The one-two punch, lauded by one top economist but questioned by some city councillors, frees the city to borrow for big-ticket transit investments and its one-third share of federal stimulus projects, without running afoul of council-approved debt guidelines.

“If you want a city to succeed in the 21st century for its residents, for its businesses, and be a place of opportunity for everybody, you need to invest," said Mayor David Miller, who laid out proposals to spend $2.4-billion on capital projects in 2010 and $25.7-billion over the next 10 years.

“On top of that, at the time of a global recession, you need to invest to create employment," he added, with the 10-year plan expected to create and preserve 300,000 jobs.

Without the change in tactics, Toronto could have jeopardized its generally positive credit rating by breaching council guidelines that prohibit the city from spending more than 15 per cent of property-tax revenues to repay debt principal and interest.

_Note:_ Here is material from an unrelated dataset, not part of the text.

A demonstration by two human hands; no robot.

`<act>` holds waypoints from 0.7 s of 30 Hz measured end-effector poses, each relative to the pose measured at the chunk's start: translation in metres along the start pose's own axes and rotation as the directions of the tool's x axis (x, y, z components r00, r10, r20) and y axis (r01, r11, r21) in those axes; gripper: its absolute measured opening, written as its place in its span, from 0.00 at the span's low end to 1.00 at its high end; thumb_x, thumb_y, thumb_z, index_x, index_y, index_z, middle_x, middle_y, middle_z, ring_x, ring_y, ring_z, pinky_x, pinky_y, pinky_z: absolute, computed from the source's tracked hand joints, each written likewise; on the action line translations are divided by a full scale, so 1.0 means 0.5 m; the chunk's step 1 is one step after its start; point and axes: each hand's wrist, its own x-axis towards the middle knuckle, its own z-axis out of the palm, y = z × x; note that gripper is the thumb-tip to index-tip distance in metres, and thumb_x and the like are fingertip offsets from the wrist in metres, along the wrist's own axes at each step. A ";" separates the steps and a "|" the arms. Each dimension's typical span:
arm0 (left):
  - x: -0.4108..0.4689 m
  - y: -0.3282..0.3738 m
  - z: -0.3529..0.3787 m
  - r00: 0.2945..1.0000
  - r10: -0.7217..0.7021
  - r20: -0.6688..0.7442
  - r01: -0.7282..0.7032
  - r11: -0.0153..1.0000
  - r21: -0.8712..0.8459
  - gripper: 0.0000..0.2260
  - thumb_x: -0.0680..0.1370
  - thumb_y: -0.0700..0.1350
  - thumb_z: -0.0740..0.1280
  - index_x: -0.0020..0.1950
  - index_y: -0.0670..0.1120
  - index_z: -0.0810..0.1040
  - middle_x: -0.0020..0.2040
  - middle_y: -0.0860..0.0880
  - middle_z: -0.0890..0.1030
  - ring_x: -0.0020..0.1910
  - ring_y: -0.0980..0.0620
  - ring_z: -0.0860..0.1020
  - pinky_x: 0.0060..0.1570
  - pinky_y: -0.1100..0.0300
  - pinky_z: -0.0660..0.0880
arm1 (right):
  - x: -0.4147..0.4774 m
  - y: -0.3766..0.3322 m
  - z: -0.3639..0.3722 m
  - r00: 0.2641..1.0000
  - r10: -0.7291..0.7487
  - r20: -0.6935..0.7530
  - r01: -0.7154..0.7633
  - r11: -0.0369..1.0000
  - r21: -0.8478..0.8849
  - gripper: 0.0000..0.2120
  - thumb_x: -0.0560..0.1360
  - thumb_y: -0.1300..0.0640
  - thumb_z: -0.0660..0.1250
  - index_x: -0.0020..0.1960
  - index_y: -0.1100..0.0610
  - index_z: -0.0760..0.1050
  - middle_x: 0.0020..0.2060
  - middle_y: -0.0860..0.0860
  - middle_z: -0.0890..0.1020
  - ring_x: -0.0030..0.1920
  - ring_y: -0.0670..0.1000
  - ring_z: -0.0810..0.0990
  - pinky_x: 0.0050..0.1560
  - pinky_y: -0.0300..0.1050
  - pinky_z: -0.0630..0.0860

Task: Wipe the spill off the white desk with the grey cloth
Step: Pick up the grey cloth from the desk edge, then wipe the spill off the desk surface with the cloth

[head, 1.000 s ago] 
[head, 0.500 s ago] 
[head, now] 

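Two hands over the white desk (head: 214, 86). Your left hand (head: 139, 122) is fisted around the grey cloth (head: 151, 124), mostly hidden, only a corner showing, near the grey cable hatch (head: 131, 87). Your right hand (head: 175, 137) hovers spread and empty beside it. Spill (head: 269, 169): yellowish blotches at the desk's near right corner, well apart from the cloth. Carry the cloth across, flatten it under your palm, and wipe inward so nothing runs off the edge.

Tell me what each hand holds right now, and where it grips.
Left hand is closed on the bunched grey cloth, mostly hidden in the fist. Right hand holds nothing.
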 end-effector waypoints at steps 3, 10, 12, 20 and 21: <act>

The budget move is after years of city resistance to cash-in the Hydro loan, the city's biggest liquid asset, and won praise from TD Bank chief economist Don Drummond.

“It would be very silly for them to jeopardize getting some of the federal money," he said of the $500-million in city projects that recently qualified for federal stimulus funds, that under Ottawa's rules must be completed by March 31, 2011.

As well, he said, the city's 15-per-cent debt guideline (raised from 10 per cent in 2005 to allow increased borrowing to finance improvements in transit, roads and other services) is “fairly arbitrary," and should not be used to stall reinvestment.

The new strategy has positive repercussions for the city's 2010 operating budget, effectively trimming $67-million in debt-servicing costs and relieving pressure on an operating budget partly financed by taxpayers.

Over the next 10 years, the overall capital spending plan is unchanged from what council recommended last year.

What changed is that projects on the books for the next five years had to be moved ahead to tap the federal funds, creating an unexpected fiscal bulge for the city in 2010 and 2011.

The city's proposals, if adopted by council early next month, would smooth out the bulge and keep the city below the 15-per-cent debt ceiling.